── The data ──
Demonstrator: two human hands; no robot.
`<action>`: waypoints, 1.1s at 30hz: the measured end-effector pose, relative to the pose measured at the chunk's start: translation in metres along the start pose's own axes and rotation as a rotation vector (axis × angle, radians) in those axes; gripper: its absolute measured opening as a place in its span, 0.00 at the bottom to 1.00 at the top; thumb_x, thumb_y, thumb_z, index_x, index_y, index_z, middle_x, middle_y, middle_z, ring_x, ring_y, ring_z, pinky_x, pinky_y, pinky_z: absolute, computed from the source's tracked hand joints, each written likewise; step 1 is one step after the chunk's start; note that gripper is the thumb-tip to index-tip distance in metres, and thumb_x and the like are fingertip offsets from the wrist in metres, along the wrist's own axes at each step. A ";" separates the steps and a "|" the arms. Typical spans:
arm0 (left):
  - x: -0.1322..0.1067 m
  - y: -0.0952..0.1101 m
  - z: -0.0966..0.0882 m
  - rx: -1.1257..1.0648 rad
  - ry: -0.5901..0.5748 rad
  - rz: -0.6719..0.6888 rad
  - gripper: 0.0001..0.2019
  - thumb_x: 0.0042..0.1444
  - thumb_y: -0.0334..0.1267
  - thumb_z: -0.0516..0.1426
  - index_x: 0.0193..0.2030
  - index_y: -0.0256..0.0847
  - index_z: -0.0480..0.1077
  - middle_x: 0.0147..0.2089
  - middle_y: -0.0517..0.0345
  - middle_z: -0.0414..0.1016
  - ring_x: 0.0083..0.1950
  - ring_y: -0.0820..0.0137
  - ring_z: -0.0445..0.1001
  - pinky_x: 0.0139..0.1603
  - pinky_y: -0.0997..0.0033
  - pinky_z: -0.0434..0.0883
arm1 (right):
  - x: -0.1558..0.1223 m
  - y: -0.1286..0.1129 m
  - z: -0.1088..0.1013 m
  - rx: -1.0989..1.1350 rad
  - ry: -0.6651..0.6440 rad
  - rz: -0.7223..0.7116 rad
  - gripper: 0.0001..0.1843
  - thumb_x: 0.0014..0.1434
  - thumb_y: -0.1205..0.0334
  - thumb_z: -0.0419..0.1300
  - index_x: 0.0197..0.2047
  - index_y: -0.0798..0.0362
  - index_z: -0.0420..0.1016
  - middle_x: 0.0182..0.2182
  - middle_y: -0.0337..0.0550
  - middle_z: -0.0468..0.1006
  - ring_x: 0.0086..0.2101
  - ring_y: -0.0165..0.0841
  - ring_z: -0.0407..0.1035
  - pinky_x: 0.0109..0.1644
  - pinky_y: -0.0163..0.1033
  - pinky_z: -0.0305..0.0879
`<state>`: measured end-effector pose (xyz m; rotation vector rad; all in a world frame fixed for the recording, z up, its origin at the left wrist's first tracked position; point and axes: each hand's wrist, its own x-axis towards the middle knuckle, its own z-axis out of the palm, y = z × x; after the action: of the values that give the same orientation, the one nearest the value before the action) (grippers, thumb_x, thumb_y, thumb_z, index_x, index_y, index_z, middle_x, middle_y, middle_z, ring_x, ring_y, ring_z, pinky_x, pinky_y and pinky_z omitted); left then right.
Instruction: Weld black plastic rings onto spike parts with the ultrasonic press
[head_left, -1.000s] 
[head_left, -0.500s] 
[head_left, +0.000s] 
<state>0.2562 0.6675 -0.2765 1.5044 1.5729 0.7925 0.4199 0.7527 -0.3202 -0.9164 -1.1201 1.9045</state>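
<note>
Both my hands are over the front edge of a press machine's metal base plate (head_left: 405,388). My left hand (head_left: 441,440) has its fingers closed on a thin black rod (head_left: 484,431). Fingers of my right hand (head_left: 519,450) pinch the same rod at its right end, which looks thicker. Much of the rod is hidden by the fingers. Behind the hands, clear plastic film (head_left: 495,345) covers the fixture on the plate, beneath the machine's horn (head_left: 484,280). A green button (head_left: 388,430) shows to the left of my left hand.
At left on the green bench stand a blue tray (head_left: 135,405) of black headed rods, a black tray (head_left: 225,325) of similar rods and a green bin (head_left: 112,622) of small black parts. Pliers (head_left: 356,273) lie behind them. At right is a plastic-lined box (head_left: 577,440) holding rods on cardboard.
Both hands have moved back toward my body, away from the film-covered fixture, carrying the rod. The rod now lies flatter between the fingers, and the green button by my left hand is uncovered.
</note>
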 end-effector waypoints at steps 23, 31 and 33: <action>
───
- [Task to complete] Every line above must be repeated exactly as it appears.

- [Task answer]
Demonstrator: two human hands; no robot.
`<action>`: waypoints, 1.1s at 30hz: the measured end-effector pose, relative to the pose measured at the chunk's start: translation in metres along the start pose's own axes and rotation as a rotation vector (axis × angle, radians) in those axes; gripper: its absolute measured opening as a place in its span, 0.00 at the bottom to 1.00 at the top; thumb_x, thumb_y, thumb_z, index_x, index_y, index_z, middle_x, middle_y, middle_z, ring_x, ring_y, ring_z, pinky_x, pinky_y, pinky_z: absolute, computed from the source's tracked hand joints, each written likewise; step 1 is one step after the chunk's start; note that gripper is the thumb-tip to index-tip distance in metres, and thumb_x and the like are fingertip offsets from the wrist in metres, along the wrist's own axes at each step. A ";" separates the steps and a "|" the arms. Typical spans:
arm0 (left):
  - x: -0.1322..0.1067 m
  - y: -0.0952..0.1101 m
  - z: -0.0966..0.0882 m
  - rx: -1.1257..1.0648 rad
  - ry: -0.5901..0.5748 rad
  - rz: -0.6719..0.6888 rad
  - gripper: 0.0001..0.2019
  - thumb_x: 0.0042..0.1444
  - thumb_y: -0.0334..0.1267
  - thumb_z: -0.0516..0.1426
  - index_x: 0.0193..0.2030
  - index_y: -0.0256..0.0847
  - index_z: -0.0480..0.1077
  - middle_x: 0.0147..0.2089
  - middle_y: -0.0517..0.0345
  - middle_z: -0.0414..0.1016
  - ring_x: 0.0083..0.1950
  - ring_y: -0.0820..0.0137
  - ring_z: -0.0445..0.1001
  - pinky_x: 0.0139..0.1603
  - pinky_y: -0.0997..0.0033
  - pinky_z: -0.0434..0.0883
arm1 (right):
  - x: -0.1558..0.1223 m
  - y: -0.1286..0.1129 m
  - z: -0.1088..0.1013 m
  - rx: -1.0989..1.1350 rad
  - ry: -0.6651..0.6440 rad
  - rz: -0.7223..0.7116 rad
  - gripper: 0.0001..0.1843
  - thumb_x: 0.0014..0.1434
  - thumb_y: -0.1205..0.0334
  - thumb_z: -0.0419..0.1300
  - index_x: 0.0197..0.2047
  - index_y: -0.0798..0.0362
  - index_z: -0.0420..0.1016
  - middle_x: 0.0182..0.2182
  - middle_y: -0.0337..0.0550
  - middle_z: -0.0468..0.1006
  - ring_x: 0.0086..0.2101
  - ring_y: -0.0165..0.0841
  - ring_z: -0.0407..0.1035
  - pinky_x: 0.0109..0.1644
  - pinky_y: -0.0163..0.1033
  - pinky_z: -0.0305..0.0879
`<state>`: measured end-effector pose (xyz m; rotation vector rad; all in a world frame fixed for the recording, z up, its origin at the left wrist's first tracked position; point and axes: each hand's wrist, its own x-axis towards the middle knuckle, its own z-axis out of the palm, y = z × x; after the action: of the values that give the same orientation, the one nearest the value before the action) (grippers, thumb_x, thumb_y, thumb_z, index_x, index_y, index_z, middle_x, middle_y, middle_z, ring_x, ring_y, ring_z, pinky_x, pinky_y and pinky_z omitted); left then right.
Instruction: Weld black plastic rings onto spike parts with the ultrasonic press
[head_left, -1.000s] 
[head_left, -0.500s] 
[head_left, +0.000s] 
<state>0.2562 0.6675 -0.2765 1.5044 1.5729 0.7925 0.4199 0.7527 -0.3202 -0.9164 -1.1201 1.9045</state>
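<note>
Both my hands are over the front edge of a press machine's metal base plate (head_left: 405,388). My left hand (head_left: 441,440) has its fingers closed on a thin black rod (head_left: 484,431). Fingers of my right hand (head_left: 519,450) pinch the same rod at its right end, which looks thicker. Much of the rod is hidden by the fingers. Behind the hands, clear plastic film (head_left: 495,345) covers the fixture on the plate, beneath the machine's horn (head_left: 484,280). A green button (head_left: 388,430) shows to the left of my left hand.
At left on the green bench stand a blue tray (head_left: 135,405) of black headed rods, a black tray (head_left: 225,325) of similar rods and a green bin (head_left: 112,622) of small black parts. Pliers (head_left: 356,273) lie behind them. At right is a plastic-lined box (head_left: 577,440) holding rods on cardboard.
Both hands have moved back toward my body, away from the film-covered fixture, carrying the rod. The rod now lies flatter between the fingers, and the green button by my left hand is uncovered.
</note>
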 end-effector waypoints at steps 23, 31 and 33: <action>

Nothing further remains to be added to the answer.